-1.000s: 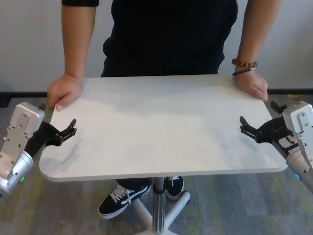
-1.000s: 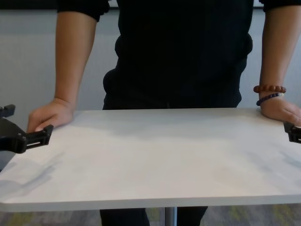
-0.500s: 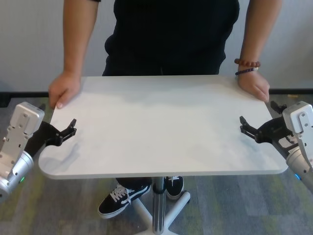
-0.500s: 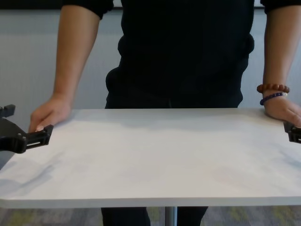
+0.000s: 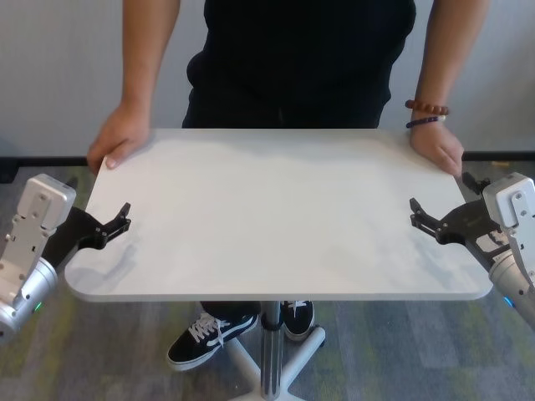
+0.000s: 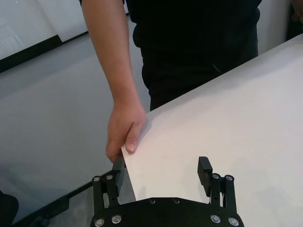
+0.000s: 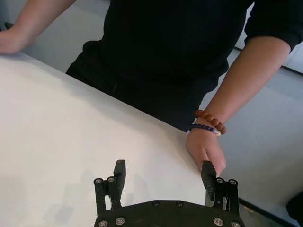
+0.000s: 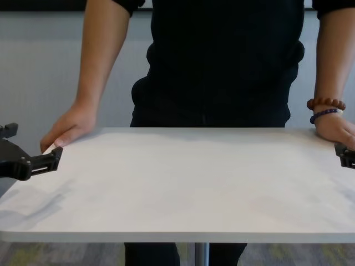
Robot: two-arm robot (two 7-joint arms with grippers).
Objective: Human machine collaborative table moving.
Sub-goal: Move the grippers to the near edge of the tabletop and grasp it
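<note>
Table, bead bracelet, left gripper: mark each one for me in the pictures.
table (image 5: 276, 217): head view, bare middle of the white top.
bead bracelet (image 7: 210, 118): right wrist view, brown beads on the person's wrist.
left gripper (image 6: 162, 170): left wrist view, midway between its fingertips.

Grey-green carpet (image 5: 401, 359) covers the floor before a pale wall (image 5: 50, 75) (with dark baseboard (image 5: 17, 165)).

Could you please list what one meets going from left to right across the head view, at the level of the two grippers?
left gripper → table → right gripper
</note>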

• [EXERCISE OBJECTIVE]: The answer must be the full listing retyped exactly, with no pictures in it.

• [EXERCISE ANSWER]:
-1.000s: 
-1.000s: 
-0.500s: 
-0.500s: 
+0.000s: 
+0.000s: 
+0.000s: 
+0.000s: 
Robot: two-arm robot (two 7-joint arms with grippers).
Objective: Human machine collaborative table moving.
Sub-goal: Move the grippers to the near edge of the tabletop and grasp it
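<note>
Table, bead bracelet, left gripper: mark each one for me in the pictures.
table (image 5: 276, 217): head view, bare middle of the white top.
bead bracelet (image 7: 210, 118): right wrist view, brown beads on the person's wrist.
left gripper (image 6: 162, 170): left wrist view, midway between its fingertips.

Grey-green carpet (image 5: 401, 359) covers the floor before a pale wall (image 5: 50, 75) (with dark baseboard (image 5: 17, 165)).

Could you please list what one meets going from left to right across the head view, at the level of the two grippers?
left gripper → table → right gripper
</note>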

No more work is needed on this answer.